2. Description of the Related Art
The use of a cache memory with a computer system facilitates the reduction of memory access time. The fundamental idea of cache organization is that by keeping the most frequently accessed instructions and data in the fast cache memory, the average memory access time will approach the access time of the cache. To achieve the optimal tradeoffs between cache size and performance, typical computer systems implement a cache hierarchy, that is, different levels of cache memory. The different levels of cache correspond to different distances from the computer system core. The closer the cache is to the computer system, the faster the data access. However, the closer the cache is to the computer system, the more costly it is to implement. As a result, the closer the cache level, the faster and smaller the cache.
A cache unit is typically located between the computer system and main memory; it typically includes a cache controller and a cache memory such as a static random access memory (SRAM). The cache unit can be included on the same chip as the computer system or can exist as a separate component. Alternatively, the cache controller may be included on the computer system chip and the cache memory is formed by external SRAM chips.
The performance of cache memory is frequently measured in terms of its hit ratio. When the computer system refers to memory and finds the data in its cache, it is said to produce a hit. If the data is not found in cache, then it is in main memory and is counted as a miss. If a miss occurs, then an allocation is made at the entry indexed by the address of the access. The access can be for loading data to the computer system or storing data from the computer system to memory. The cached information is retained by the cache memory until it is no longer needed, made invalid or replaced by other data, in which instances the cache entry is de-allocated.

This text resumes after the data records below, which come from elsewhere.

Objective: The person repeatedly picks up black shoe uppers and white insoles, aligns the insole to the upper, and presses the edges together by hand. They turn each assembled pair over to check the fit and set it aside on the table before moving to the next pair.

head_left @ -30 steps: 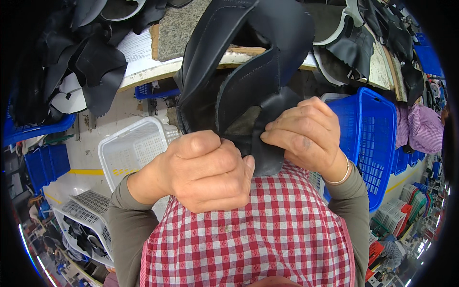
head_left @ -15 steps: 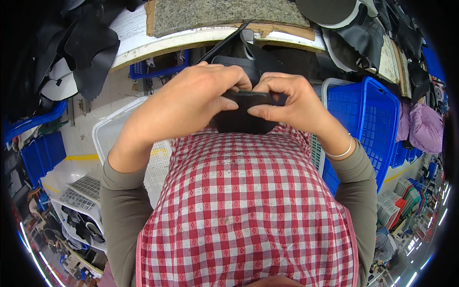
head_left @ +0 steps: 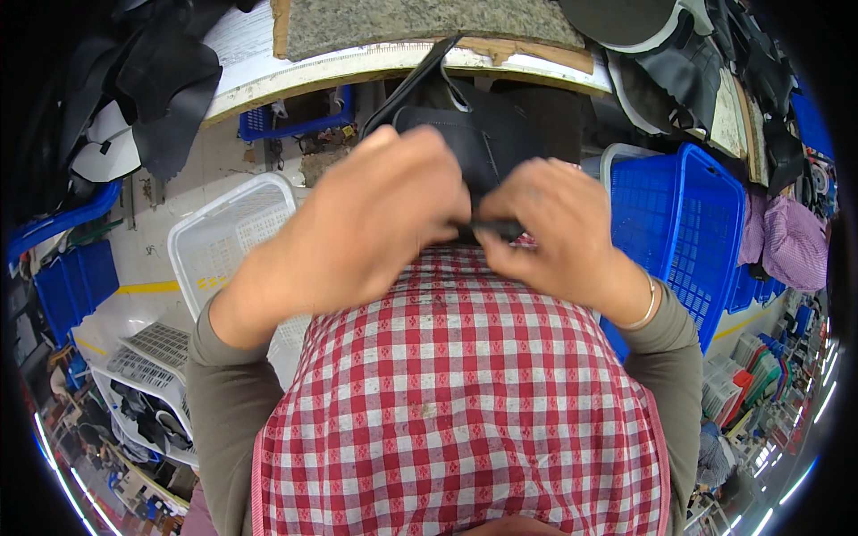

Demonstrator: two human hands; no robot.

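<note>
In front of my apron hangs a black stitched leather piece (head_left: pixel 456 143), its seams and a long pointed flap showing beyond my hands. My left hand (head_left: pixel 380 228), blurred by motion, is curled with its fingertips at the near edge of the leather. Close on its right, my right hand (head_left: pixel 559 219) pinches that dark edge between thumb and fingers. The fingertips of both hands nearly meet, and the part of the leather under them is mostly hidden.
A stone slab (head_left: pixel 429 27) lies on the white worktable (head_left: pixel 241 100) ahead. Black leather pieces (head_left: pixel 170 80) hang at left, with more dark cut pieces (head_left: pixel 661 71) at right. A white basket (head_left: pixel 228 214) stands left of me, a blue basket (head_left: pixel 706 232) right.
Both hands have turned over at the leather's near edge, the left closing further. The near part of the leather has folded out of sight, and more of its far part shows.
</note>
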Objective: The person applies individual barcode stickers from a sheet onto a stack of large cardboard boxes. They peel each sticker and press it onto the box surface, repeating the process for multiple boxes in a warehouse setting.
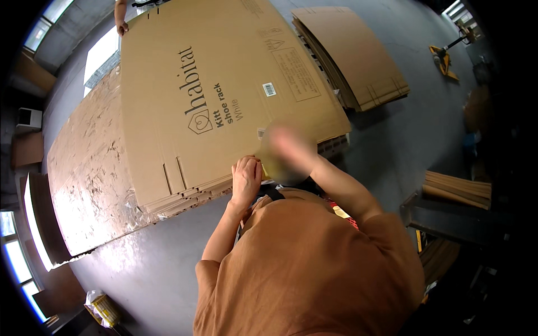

If other computer systems or system components have access to the main memory, as is the case, for example, with a DMA controller, and the main memory can be overwritten, the cache controller must inform the applicable cache that the data stored within the cache is invalid if the data in the main memory changes. Such an operation is known as cache invalidation. If the cache controller implements a write-back strategy and, with a cache hit, only writes data from the computer system to its cache, the cache content must be transferred to the main memory under specific conditions. This applies, for example, when the DMA chip transfers data from the main memory to a peripheral unit, but the current values are only stored in an SRAM cache. This type of operation is known as a cache flush.
Currently, such invalidating and/or flushing operations are performed automatically by hardware, for an associated cache line. In certain situations, software have been developed to invalidate and/or flush the cache memory. Currently, such software techniques involve the use of an instruction which operates on the entire cache memory corresponding to the computer system from which the instruction originated. However, such invalidation and/or flushing operations require a large amount of time to complete, and provides no granularity or control for the user to invalidate and/or flush specific data or portions of data from the cache, while retaining the other data within the cache memory intact. When a flushing operation operates only on the entire cache memory, it results in inflexibility and impacts system performance. In addition, where a cache invalidation operation operates only on the entire cache, data corruption may result.
A method and apparatus for including in a computer system, instructions for performing cache memory invalidate and cache memory flush operations. In one embodiment, the computer system comprises a cache memory having a plurality of cache lines each of which stores data, and a storage area to store a data operand. An execution unit is coupled to the storage area, and operates on data elements in the data operand to invalidate data in a predetermined portion of the plurality of cache lines in response to receiving a single instruction.
The invention is illustrated by way of example, and not limitation, in the figures. Like reference indicate similar elements.
In the following description, numerous specific details are set forth to provide a thorough understanding of the invention. However, it is understood that the invention may be practiced without these specific details. In other instances, well-known circuits, structures and techniques have not been shown in detail in order not to obscure the invention.
In addition to other devices, one or more of a network 130, a TV broadcast signal receiver 131, a fax/modem 132, a digitizing unit 133, a sound unit 134, and a graphics unit 135 may optionally be coupled to bus 115. The network 130 and fax modem 132 represent one or more network connections for transmitting data over a machine readable media (e.g., carrier waves). The digitizing unit 133 represents one or more devices for digitizing images (i.e., a scanner, camera, etc.). The sound unit 134 represents one or more devices for inputting and/or outputting sound (e.g., microphones, speakers, magnetic main memories, etc.). The graphics unit 135 represents one or more devices for generating 3-D images (e.g., graphics card).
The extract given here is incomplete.